Recientemente se han descrito trabajos en los que se valora la asociación entre las infecciones por helmintos, entre ellos M. perstans y L. loa, con el VIH4,22. En nuestro caso 11 de los individuos (2,1%) presentaban anticuerpos frente al VIH, sin embargo solo en uno de los individuos seropositivos se detectó M. perstans. También se ha descrito que existe una correlación entre la presencia de eosinofilia y las alteraciones cutáneas con infecciones por helmintos23,24. En este sentido, aunque las infecciones por M. perstans son a menudo asintomáticas, pueden causar eosinofilia y prurito4. Así, en 17 individuos con datos clínicos, la eosinofilia estuvo asociada a M. perstans en 12 y el prurito en 5 de ellos. En dos de las muestras positivas a L. loa los individuos refirieron el paso ocular del adulto.
Es frecuente entre los habitantes de zonas endémicas la parasitación con varias especies de filarias como por ejemplo L. loa/M. perstans25. En nuestro caso se detectaron 3 infecciones mixtas por L. loa/M. perstans, que no pudieron asociarse a ningún signo clínico o analítico compatible con filariasis por falta de datos clínico-epidemiológicos. Una de las infecciones mixtas procedía de un individuo de Guinea Ecuatorial.
Por otro lado, todas las muestras diagnosticadas procedentes de viajeros y cooperantes de áreas endémicas fueron negativas, si bien el número de no fue muy elevado respecto al total (11%).
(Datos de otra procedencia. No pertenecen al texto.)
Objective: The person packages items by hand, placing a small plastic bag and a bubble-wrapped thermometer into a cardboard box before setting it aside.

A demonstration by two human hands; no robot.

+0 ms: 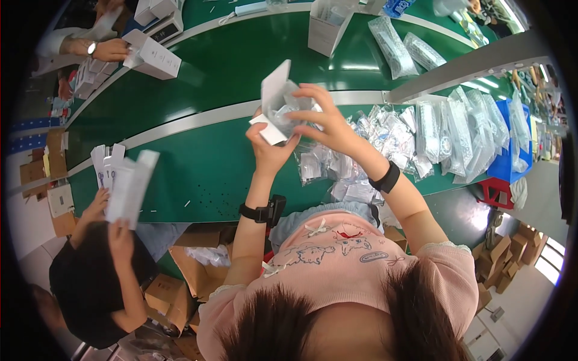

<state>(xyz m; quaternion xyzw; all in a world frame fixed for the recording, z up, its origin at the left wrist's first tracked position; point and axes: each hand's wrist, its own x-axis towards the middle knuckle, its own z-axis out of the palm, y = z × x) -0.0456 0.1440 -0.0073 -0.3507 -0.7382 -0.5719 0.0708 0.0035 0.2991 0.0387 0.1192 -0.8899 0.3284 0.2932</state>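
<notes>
A small white box [274, 90] with its flap raised is held up over the green table's near edge. My left hand [271, 144] grips it from below, thumb on its near side. My right hand [328, 120] is at the box's opening, fingers spread around a clear plastic bag [283, 112] that sits partly inside. Whether the fingers pinch the bag is hard to make out. Close by my right forearm lies a heap of small clear packets [382, 135] with white contents.
Bubble-wrap pouches [460, 135] stand in a row beside a blue bin [524, 141] at the right. More pouches [392, 47] and an open white box [328, 27] lie beyond the metal rail. On the left, a co-worker handles white cartons [129, 186]; another's hand touches a box [153, 55].
</notes>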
Recientemente se ha descrito un caso de loasis oculta en un individuo japonés que tras un viaje a Camerún presentó sintomatología compatible con loasis y paso del parásito adulto por la conjuntiva ocular sin microfilaremia; en este caso no se pudo llevar a cabo el diagnóstico mediante la nested-PCR utilizada en el presente trabajo11.
La ITS1-RFLP utilizada ha sido previamente evaluada en la detección y discriminación de las 3 especies de filarias en muestras de sangre procedentes de inmigrantes subsaharianos, aunque la sensibilidad de esta PCR no parece ser lo suficientemente elevada para el diagnóstico de loasis oculta en individuos amicrofilarémicos. La positividad frente a L. loa obtenida en las muestras de 3 inmigrantes procedentes de Guinea Ecuatorial (#16 y #70) y Nigeria (#51), respectivamente, confirma la mayor sensibilidad de la nested-PCR frente a la ITS1-RFLP en el diagnóstico de loasis oculta. Esta nested-PCR ha sido utilizada previamente con éxito en el diagnóstico de loasis oculta en Gabón y Guinea Ecuatorial13,17,26. Aunque si bien en el caso de las muestras #47 y #68, correspondientes a inmigrantes de Congo y Gabón respectivamente, la ITS1-RFLP resultó tener mayor o igual sensibilidad que la nested-PCR respectivamente.
Para terminar se debe indicar que con el fin de aumentar la sensibilidad de la ITS1-RFLP, se han desarrollado 3 nested-PCR diseñadas a partir de esta PCR, específicas para cada una de las especies de filarias, y que se encuentran en fase de validación para su incorporación en el diagnóstico de rutina14.
En conclusión, los métodos moleculares desarrollados deben ser utilizados simultáneamente junto con la técnica de concentración de Knott en el diagnóstico y diferenciación de L. loa, M. perstans y W. bancrofti en muestras clínicas de individuos procedentes de áreas endémicas donde coexisten las 3 especies de filarias.
Conflicto de interesesLos autores declaran no tener ningún conflicto de intereses.
Trabajo financiado por RICET-FIS (RD06/0021/0019). Este trabajo ha sido posible gracias a las muestras suministradas por los clínicos de los diferentes centros sanitarios de las comunidades autónomas.